Description
This easy french toast bake is the perfect fall brunch!
Ingredients
Units
Scale
For the french toast:
- 2 cups half and half
- 7 large eggs
- 1/4 cup granulated sugar
- 3/4 cup brown sugar, packed
- 2 TB vanilla extract
- 1 cup pumpkin puree
- 1 TB pumpkin pie spice
- 1 tsp salt
- 12 cups dry or nearly stale bread, cubed
For the topping:
- 1/4 cup all purpose flour
- 1/4 cup brown sugar, packed
- 1 tsp cinnamon
- 1/8 tsp salt
- 1/4 tsp nutmeg
- 1/4 cup unsalted butter, cold and cut into chunks
- 1 cup pecans, chopped
Instructions
- Assemble everything the afternoon before you plan to bake the french toast.
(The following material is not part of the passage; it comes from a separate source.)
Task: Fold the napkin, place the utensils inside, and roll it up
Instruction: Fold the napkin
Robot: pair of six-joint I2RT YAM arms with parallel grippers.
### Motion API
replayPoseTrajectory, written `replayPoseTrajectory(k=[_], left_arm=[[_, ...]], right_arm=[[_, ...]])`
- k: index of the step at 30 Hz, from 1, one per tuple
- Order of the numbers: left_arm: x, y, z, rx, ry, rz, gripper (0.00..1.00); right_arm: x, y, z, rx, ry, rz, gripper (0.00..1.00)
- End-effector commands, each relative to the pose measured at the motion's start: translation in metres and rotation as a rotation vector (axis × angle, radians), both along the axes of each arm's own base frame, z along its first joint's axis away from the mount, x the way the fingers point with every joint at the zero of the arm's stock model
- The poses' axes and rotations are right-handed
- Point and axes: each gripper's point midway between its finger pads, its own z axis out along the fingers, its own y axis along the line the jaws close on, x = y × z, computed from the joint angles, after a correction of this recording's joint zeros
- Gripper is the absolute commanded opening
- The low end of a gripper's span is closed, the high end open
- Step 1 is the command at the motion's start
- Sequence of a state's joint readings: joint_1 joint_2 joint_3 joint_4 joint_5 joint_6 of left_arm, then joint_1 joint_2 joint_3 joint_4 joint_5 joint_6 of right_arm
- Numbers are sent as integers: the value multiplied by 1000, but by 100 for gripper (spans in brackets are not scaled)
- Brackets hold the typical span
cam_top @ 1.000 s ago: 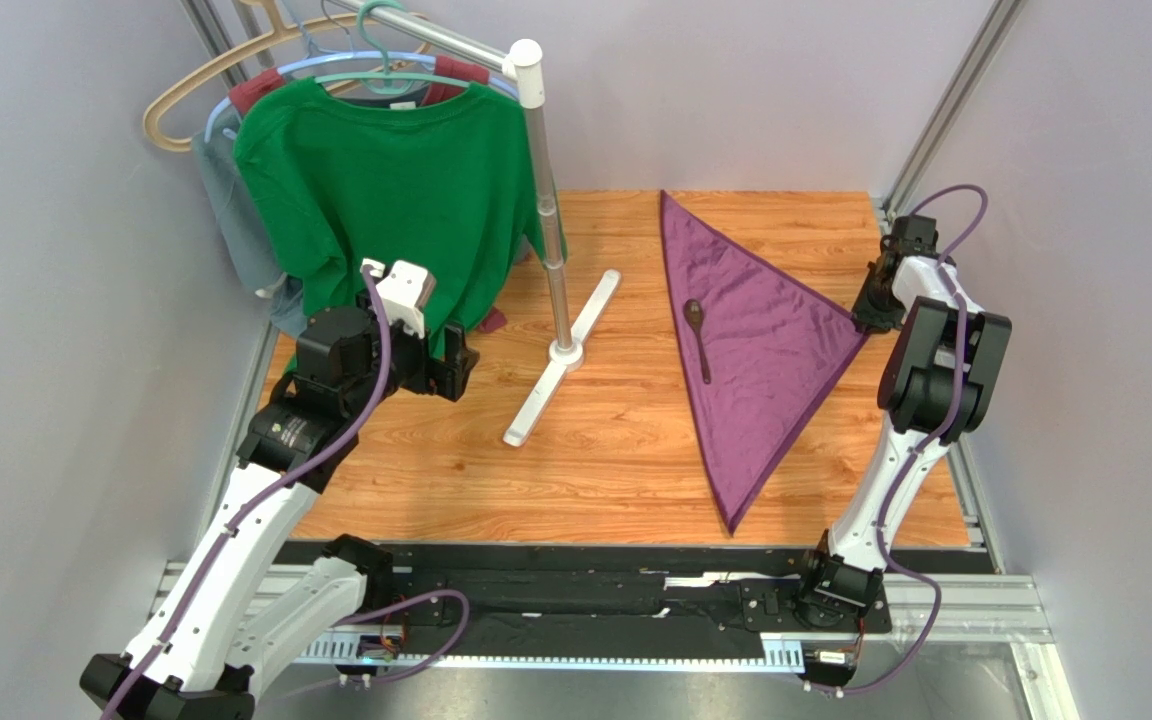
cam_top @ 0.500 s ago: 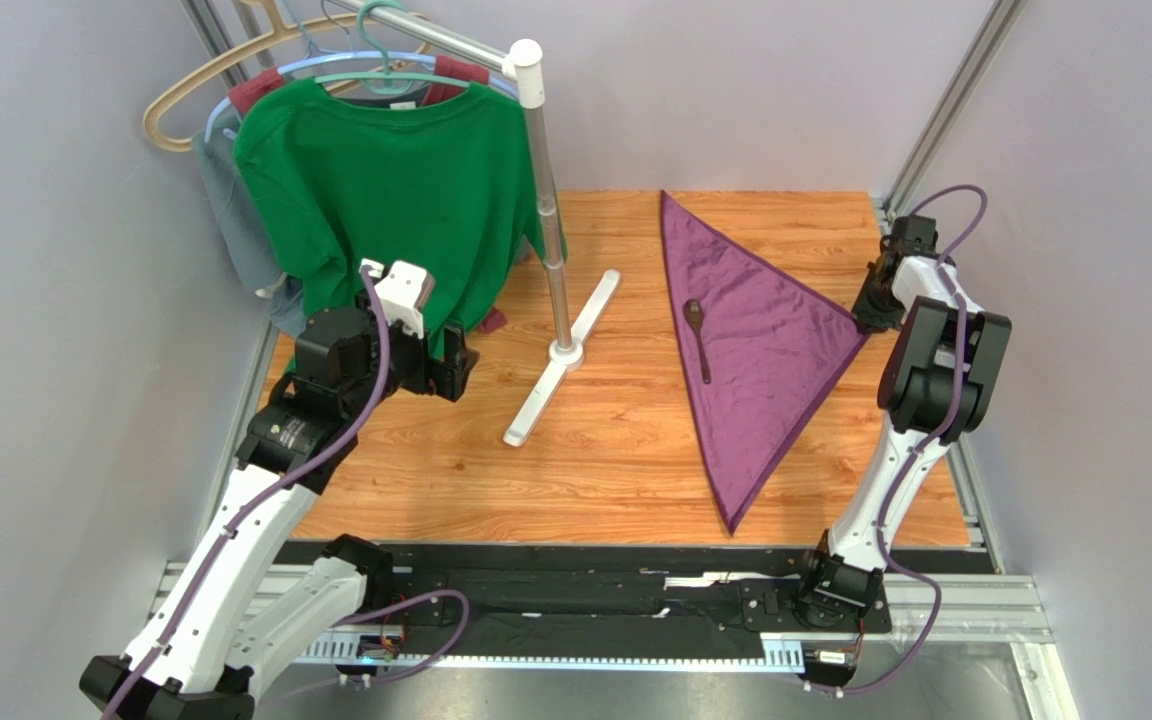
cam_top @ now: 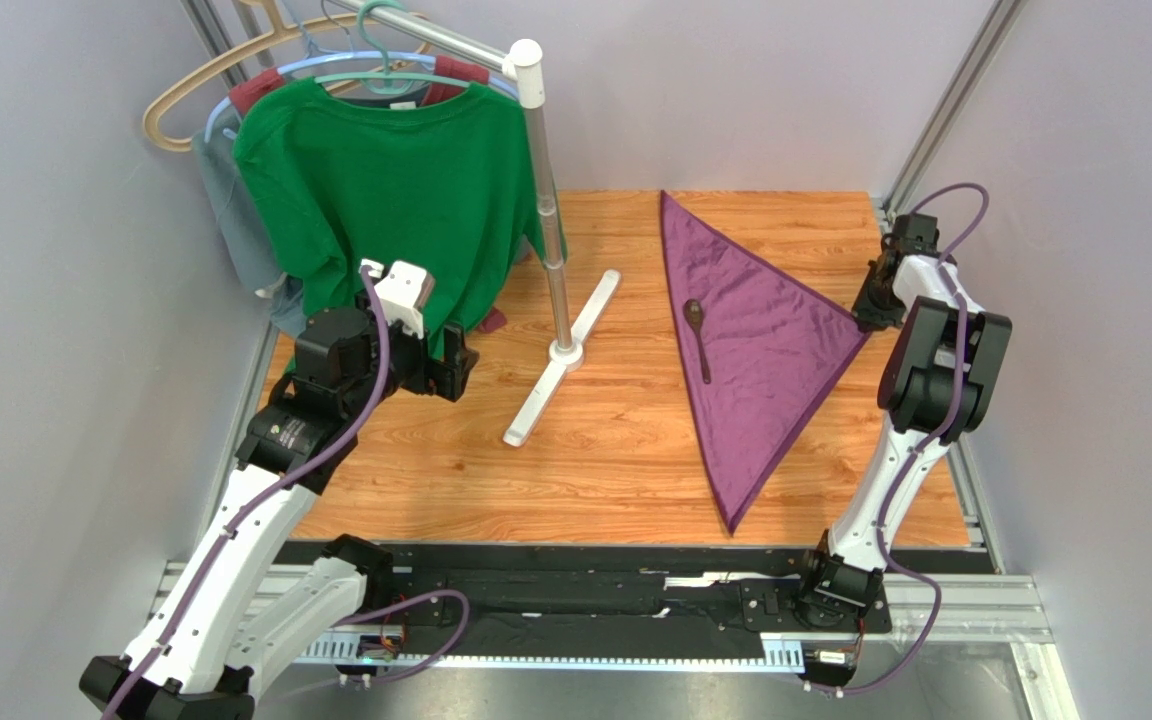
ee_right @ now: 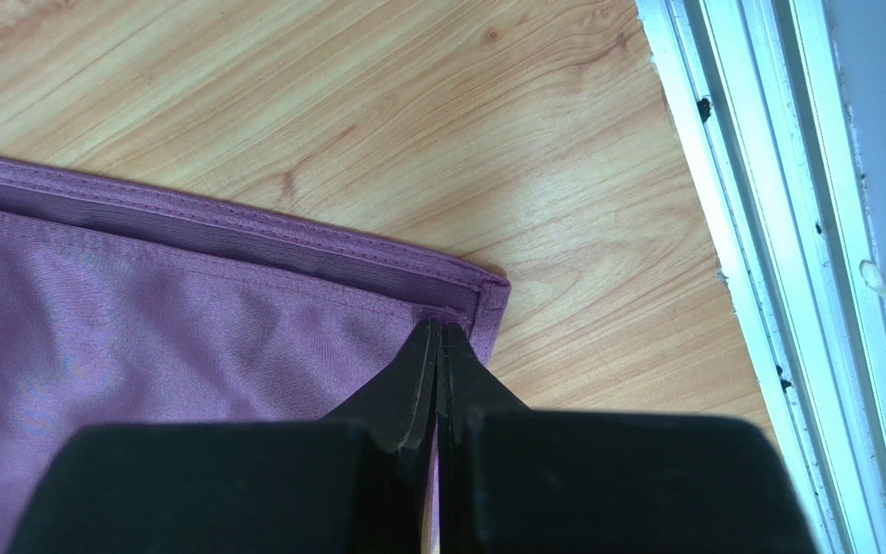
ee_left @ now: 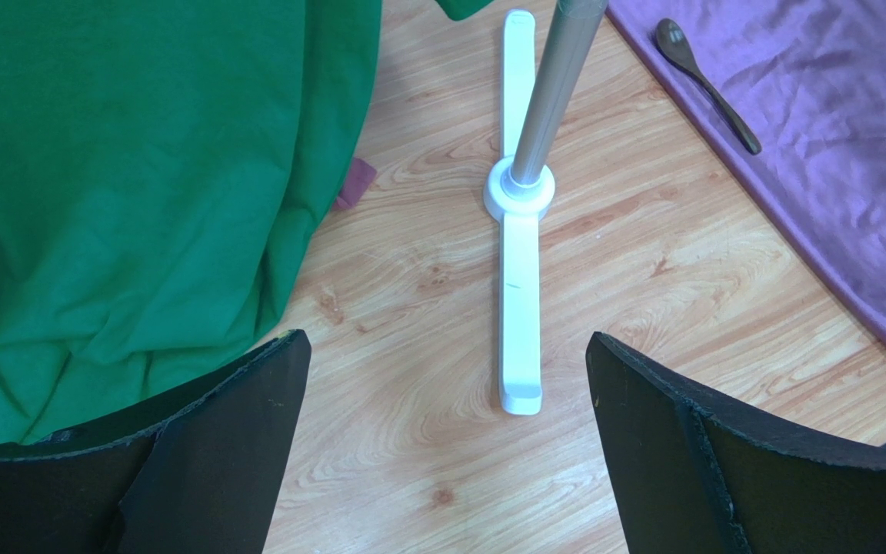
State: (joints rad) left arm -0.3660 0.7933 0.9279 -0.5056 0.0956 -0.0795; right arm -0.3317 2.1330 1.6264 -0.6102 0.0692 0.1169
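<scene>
The dark purple napkin (cam_top: 763, 345) lies flat on the wooden table, folded into a triangle with its point toward the right. A slim dark spoon (cam_top: 699, 338) rests on its left part, bowl toward the back. My right gripper (cam_top: 871, 315) is at the napkin's right corner; in the right wrist view its fingers (ee_right: 413, 381) are pressed together on that corner of the napkin (ee_right: 159, 335). My left gripper (cam_top: 450, 360) hangs open over bare wood beside the green shirt, holding nothing. Its wrist view shows the napkin (ee_left: 829, 139) and spoon (ee_left: 708, 83) at the upper right.
A white rack foot (cam_top: 560, 360) with a metal pole (cam_top: 545, 165) stands left of the napkin. A green T-shirt (cam_top: 387, 180) and other garments hang from it at the back left. A metal rail (ee_right: 760, 231) edges the table just right of the napkin's corner.
The right gripper's fingers have closed on the napkin's right corner. Neither arm has visibly moved, and the napkin and spoon lie as before.
</scene>
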Motion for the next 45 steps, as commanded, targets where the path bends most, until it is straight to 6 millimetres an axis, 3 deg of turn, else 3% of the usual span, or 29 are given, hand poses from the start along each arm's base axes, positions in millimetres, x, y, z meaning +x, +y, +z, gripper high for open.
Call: replayPoseTrajectory(k=[1,9,18,36,45], left_arm=[[0,2,7,-1,-32,0,99],[0,2,6,2,-30,0,99],[0,2,6,1,-31,0,99],[1,1,5,1,-28,-5,99],[0,0,6,-3,-28,-10,99]], right_arm=[[14,-11,28,-19,-80,-18,0],[13,-14,29,-2,-88,-2,2],[15,-12,21,76,-120,7,19],[13,-10,5,132,-110,26,21],[7,-12,3,111,-89,21,27]])
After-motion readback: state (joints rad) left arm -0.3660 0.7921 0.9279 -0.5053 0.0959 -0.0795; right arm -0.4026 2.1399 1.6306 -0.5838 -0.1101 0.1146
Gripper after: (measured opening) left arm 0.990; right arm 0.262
Combine the half and half, eggs, sugar, brown sugar, vanilla extract, pumpkin puree, pumpkin pie spice and salt in a large mixing bowl.
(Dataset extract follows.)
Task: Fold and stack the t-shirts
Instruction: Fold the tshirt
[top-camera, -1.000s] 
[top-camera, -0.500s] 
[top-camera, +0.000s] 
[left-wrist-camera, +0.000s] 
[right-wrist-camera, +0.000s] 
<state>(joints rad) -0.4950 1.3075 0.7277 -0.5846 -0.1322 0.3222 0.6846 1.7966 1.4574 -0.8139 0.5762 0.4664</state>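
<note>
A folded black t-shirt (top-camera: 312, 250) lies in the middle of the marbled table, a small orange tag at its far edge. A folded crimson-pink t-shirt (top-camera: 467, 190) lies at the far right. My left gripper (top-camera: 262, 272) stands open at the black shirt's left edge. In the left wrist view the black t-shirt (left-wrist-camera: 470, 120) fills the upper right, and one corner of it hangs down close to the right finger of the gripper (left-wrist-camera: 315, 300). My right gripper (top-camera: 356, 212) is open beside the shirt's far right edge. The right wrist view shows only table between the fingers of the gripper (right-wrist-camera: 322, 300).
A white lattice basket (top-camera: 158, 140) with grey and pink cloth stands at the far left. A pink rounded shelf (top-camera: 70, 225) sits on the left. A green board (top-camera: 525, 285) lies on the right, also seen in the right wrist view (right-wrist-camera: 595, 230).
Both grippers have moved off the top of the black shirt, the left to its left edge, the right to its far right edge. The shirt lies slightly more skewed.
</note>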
- Use an immersion blender to combine everything until smooth and completely blended. You don’t want any stray egg whites.
- Gently toss the cubed bread with the pumpkin mixture, making sure all of the bread is evenly coated. Add the soaked bread to a buttered 9 x 13 pan and pour all of the remaining pumpkin mixture evenly over the top.
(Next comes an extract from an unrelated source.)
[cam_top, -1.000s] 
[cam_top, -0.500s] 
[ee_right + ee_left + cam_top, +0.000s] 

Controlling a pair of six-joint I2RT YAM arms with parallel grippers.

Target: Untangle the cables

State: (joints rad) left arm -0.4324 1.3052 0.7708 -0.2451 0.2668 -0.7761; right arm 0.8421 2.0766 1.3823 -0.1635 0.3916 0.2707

- Cover the pan and refrigerate for 8-12 hours, preferably overnight.
- The next day, preheat the oven to 350 degrees.
- To make the topping, add all of the topping ingredients except the pecans to the bowl of a food processor and pulse until the cold butter disappears and the mixture resembles coarse crumbs. Stir in the chopped pecans
- Uncover the soaked bread and sprinkle the topping evenly over the top. Bake for 50 minutes, or until puffed and golden brown.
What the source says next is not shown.